**Description of the task:**
Every line below needs to be reproduced exactly.
Data section start
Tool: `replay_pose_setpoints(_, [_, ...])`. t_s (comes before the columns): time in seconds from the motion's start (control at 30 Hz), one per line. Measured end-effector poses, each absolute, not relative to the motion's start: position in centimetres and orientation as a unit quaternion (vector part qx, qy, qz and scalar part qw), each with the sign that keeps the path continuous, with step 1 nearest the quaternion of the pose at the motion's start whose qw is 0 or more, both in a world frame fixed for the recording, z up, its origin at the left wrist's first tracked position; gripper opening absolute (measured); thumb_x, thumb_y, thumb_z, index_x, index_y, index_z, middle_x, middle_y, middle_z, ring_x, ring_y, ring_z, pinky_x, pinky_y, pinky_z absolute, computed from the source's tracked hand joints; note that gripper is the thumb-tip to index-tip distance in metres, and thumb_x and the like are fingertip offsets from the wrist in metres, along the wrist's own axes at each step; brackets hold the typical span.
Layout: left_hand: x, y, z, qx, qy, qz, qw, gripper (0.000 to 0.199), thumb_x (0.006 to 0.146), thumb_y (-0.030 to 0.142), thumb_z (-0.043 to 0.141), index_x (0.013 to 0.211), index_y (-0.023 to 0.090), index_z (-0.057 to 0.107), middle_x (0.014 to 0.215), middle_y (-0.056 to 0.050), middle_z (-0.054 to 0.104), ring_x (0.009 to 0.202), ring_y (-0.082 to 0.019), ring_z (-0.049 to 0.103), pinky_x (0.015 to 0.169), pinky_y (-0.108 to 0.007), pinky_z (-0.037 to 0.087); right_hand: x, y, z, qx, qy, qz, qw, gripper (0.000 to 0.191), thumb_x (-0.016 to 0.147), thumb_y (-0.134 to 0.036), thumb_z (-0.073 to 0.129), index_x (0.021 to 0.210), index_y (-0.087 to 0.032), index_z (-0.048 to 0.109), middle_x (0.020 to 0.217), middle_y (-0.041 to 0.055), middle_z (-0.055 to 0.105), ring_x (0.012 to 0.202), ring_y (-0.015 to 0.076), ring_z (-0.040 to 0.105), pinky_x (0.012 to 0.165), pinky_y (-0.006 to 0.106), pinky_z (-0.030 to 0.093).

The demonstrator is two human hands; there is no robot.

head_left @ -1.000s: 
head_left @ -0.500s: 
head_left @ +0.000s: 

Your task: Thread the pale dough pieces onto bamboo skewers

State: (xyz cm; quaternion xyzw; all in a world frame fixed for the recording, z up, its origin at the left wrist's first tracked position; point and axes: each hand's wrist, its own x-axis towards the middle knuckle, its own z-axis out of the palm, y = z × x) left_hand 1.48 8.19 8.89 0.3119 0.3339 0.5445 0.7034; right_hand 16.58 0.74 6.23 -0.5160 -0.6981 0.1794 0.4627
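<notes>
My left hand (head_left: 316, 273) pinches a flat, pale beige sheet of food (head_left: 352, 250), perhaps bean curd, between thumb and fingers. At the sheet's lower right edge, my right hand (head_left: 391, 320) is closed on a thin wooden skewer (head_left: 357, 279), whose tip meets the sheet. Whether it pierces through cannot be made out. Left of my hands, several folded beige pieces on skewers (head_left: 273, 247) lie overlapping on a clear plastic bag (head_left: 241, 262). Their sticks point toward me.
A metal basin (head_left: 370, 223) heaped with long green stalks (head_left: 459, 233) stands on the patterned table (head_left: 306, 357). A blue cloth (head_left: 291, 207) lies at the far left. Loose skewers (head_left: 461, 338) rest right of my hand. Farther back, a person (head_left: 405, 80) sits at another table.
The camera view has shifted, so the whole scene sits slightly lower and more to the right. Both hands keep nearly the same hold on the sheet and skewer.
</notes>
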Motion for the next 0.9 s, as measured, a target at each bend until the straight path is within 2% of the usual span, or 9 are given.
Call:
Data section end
**Solution for this task:**
Tool: `replay_pose_setpoints(_, [_, ...])`. t_s (comes before the columns): time in seconds from the motion's start (control at 30 Hz), one per line. Measured end-effector poses, each absolute, not relative to the motion's start: position in centimetres and orientation as a unit quaternion (vector part qx, qy, qz and scalar part qw), each with the sign that keeps the path continuous, with step 1 nearest the quaternion of the pose at the motion's start whose qw is 0 or more, both in a world frame fixed for the recording, z up, its origin at the left wrist's first tracked position; gripper opening absolute (measured); thumb_x, thumb_y, thumb_z, index_x, index_y, index_z, middle_x, middle_y, middle_z, ring_x, ring_y, ring_z, pinky_x, pinky_y, pinky_z absolute, computed from the source's tracked hand joints; note that gripper is the thumb-tip to index-tip distance in metres, and thumb_x and the like are fingertip offsets from the wrist in metres, along the wrist's own axes at each step; brackets hold the typical span.
Layout: left_hand: x, y, z, qx, qy, qz, qw, gripper (0.000 to 0.199), thumb_x (0.006 to 0.146), thumb_y (-0.030 to 0.142), thumb_z (-0.043 to 0.141), index_x (0.013 to 0.211), index_y (-0.023 to 0.090), index_z (-0.057 to 0.107), middle_x (0.014 to 0.215), middle_y (-0.056 to 0.050), middle_z (-0.054 to 0.104), ring_x (0.009 to 0.202), ring_y (-0.082 to 0.019), ring_z (-0.049 to 0.103), pinky_x (0.015 to 0.169), pinky_y (-0.108 to 0.007), pinky_z (-0.037 to 0.087); right_hand: x, y, z, qx, qy, qz, qw, gripper (0.000 to 0.191), thumb_x (-0.016 to 0.147), thumb_y (-0.134 to 0.036), thumb_z (-0.073 to 0.129), index_x (0.021 to 0.210), index_y (-0.087 to 0.032), index_z (-0.048 to 0.109), middle_x (0.020 to 0.217), middle_y (-0.041 to 0.055), middle_z (-0.055 to 0.105), ring_x (0.012 to 0.202), ring_y (-0.015 to 0.076), ring_z (-0.040 to 0.105), pinky_x (0.012 to 0.165), pinky_y (-0.006 to 0.106), pinky_z (-0.030 to 0.093).

The demonstrator is two human hands; there is no robot.

head_left @ -1.000s: 
head_left @ -0.500s: 
head_left @ +0.000s: 

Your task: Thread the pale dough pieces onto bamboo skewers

State: (xyz cm; quaternion xyzw; all in a world frame fixed for the recording, z up, its origin at the left wrist's first tracked position; point and axes: each hand's wrist, its own x-axis towards the middle knuckle, its own z-axis out of the palm, y = z × x) left_hand 1.48 8.19 8.89 0.3119 0.3339 0.5445 0.7034; right_hand 16.58 0.74 6.23 -0.5160 -0.6981 0.1794 0.4627
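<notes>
My left hand (head_left: 316, 273) pinches a flat, pale beige sheet of food (head_left: 352, 250), perhaps bean curd, between thumb and fingers. At the sheet's lower right edge, my right hand (head_left: 391, 320) is closed on a thin wooden skewer (head_left: 357, 279), whose tip meets the sheet. Whether it pierces through cannot be made out. Left of my hands, several folded beige pieces on skewers (head_left: 273, 247) lie overlapping on a clear plastic bag (head_left: 241, 262). Their sticks point toward me.
A metal basin (head_left: 370, 223) heaped with long green stalks (head_left: 459, 233) stands on the patterned table (head_left: 306, 357). A blue cloth (head_left: 291, 207) lies at the far left. Loose skewers (head_left: 461, 338) rest right of my hand. Farther back, a person (head_left: 405, 80) sits at another table.
The camera view has shifted, so the whole scene sits slightly lower and more to the right. Both hands keep nearly the same hold on the sheet and skewer.
</notes>
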Motion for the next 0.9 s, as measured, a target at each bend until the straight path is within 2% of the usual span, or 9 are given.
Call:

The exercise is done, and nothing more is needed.